__PROBLEM DESCRIPTION__
Begin the reply with the line containing "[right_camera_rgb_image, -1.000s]" and end it with the final line of the listing, reproducing every line between exactly and adding nothing.

__RECORDED INFORMATION__
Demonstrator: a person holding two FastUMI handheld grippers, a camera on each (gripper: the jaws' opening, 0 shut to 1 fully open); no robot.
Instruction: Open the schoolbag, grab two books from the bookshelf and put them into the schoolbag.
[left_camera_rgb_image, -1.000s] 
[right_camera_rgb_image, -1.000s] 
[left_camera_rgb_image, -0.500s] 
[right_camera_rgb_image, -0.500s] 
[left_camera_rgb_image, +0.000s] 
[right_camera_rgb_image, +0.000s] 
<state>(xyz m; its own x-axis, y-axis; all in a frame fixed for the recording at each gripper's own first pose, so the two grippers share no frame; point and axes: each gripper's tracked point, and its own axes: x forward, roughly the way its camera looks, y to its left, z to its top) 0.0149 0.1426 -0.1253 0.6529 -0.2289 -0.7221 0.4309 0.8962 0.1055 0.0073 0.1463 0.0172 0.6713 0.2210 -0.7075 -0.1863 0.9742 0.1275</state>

__SOLUTION FOR THIS PROBLEM__
[right_camera_rgb_image, -1.000s] 
[left_camera_rgb_image, -0.500s] 
[right_camera_rgb_image, -0.500s] 
[left_camera_rgb_image, +0.000s] 
[right_camera_rgb_image, +0.000s] 
<state>(xyz m; its own x-axis, y-axis; all in a frame fixed for the recording at each gripper's own first pose, so the two grippers share no frame; point and axes: each gripper's tracked point, and its own axes: x forward, roughly the way its camera looks, y to its left, z to its top) 0.0149 0.1426 -0.1253 0.6529 -0.2289 -0.7221 0.4309 0.8962 0.1055 0.0073 0.1463 0.0172 0.6713 0.2210 -0.7075 -0.1863 0.9742 0.1275</state>

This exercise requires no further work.